The combat system is AWFUL. The rest of the game is pretty easy and intuitive, but here’s this bullshit, convoluted mess of a system that really does the game a huge disservice. Sure, it has lots of options and details, but none them work towards making the game fun. Completely unnecessary, could have been done much better.
It’s also really picky about player count. You need 4, full stop. Anything less is a noticeably more boring, dry experience. Other games of this type tend to play not as well with 4, so there’s that.
It’s pretty and it’s about pirates, but the gameplay is bland and uninspired, and this was true even when it came out.
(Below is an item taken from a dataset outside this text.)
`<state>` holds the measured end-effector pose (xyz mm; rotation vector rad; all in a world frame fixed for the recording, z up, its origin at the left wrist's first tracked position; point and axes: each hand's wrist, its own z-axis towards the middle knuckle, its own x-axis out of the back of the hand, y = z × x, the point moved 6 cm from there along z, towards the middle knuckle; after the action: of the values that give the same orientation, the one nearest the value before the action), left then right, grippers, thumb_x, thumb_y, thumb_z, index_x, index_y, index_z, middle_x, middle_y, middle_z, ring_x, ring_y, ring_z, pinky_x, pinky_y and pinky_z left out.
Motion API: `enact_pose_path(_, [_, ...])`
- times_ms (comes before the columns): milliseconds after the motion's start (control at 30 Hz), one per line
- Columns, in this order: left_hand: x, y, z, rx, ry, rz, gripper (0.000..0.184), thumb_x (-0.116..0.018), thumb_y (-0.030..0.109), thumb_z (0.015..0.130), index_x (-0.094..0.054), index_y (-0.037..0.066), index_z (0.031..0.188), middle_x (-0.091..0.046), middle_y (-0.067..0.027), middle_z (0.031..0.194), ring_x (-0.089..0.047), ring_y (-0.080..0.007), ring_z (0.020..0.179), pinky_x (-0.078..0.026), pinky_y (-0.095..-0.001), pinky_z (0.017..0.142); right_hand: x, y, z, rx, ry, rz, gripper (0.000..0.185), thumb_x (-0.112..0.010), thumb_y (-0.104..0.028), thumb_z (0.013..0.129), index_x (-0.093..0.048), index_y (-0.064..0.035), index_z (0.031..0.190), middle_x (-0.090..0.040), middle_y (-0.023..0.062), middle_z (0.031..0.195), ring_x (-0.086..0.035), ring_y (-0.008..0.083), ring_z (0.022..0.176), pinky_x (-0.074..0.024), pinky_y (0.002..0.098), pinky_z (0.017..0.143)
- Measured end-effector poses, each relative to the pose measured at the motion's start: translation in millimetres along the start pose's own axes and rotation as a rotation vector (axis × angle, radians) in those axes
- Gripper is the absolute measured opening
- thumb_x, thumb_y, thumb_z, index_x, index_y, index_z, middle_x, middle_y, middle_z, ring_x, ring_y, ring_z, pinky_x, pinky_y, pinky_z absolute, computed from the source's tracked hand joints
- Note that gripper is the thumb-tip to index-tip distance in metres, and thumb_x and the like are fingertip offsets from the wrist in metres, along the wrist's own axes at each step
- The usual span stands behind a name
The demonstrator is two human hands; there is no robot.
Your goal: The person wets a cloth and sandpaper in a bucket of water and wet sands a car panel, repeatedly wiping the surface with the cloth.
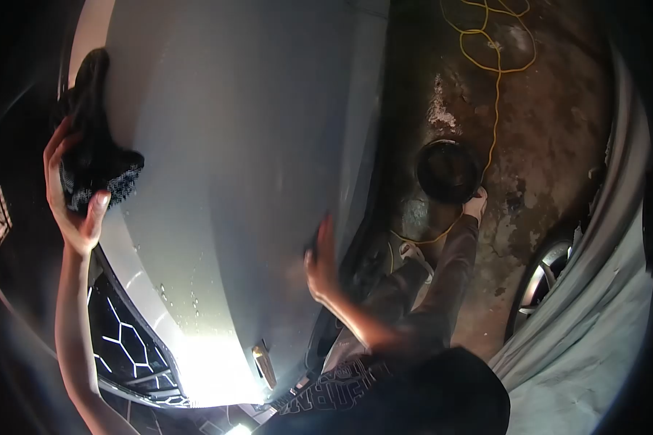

Preferring M&M at this point feel like preferring the extended director's cut of the Lord of the Rings movies. Sure, it's an epic experience I guess, especially if you like watching people hike. Or sail in this case.
M&M is discussed on this site every couple months either by itself or using it as a benchmark to compare similar-type games to. It's never gone off the radar and probably never will. It is a masterpiece work among board games.
I don't play it much anymore, but I will likely never part with it.
I agree that the combat is a little too high-stakes and deadly. I've seen people recover from losing their ship to win, but the risk is probably too high, and the rules are probably too complicated.
Regarding being a somewhat bloated design, that's sort of true, but I reject the idea that every game needs to be as streamlined as it can be. Maybe that's true from a design standpoint, but experience counts for something, and I think the experience of Merchants & Marauders is top-shelf.
I'm not sure why I never got round to playing it. There just always seemed to be marginally more accessible or more interesting or more hyped games around to play instead.
I've now got Treasure Island, which is a totally different type of pirate game, but one that still fills the itch for rum and bones should it arise.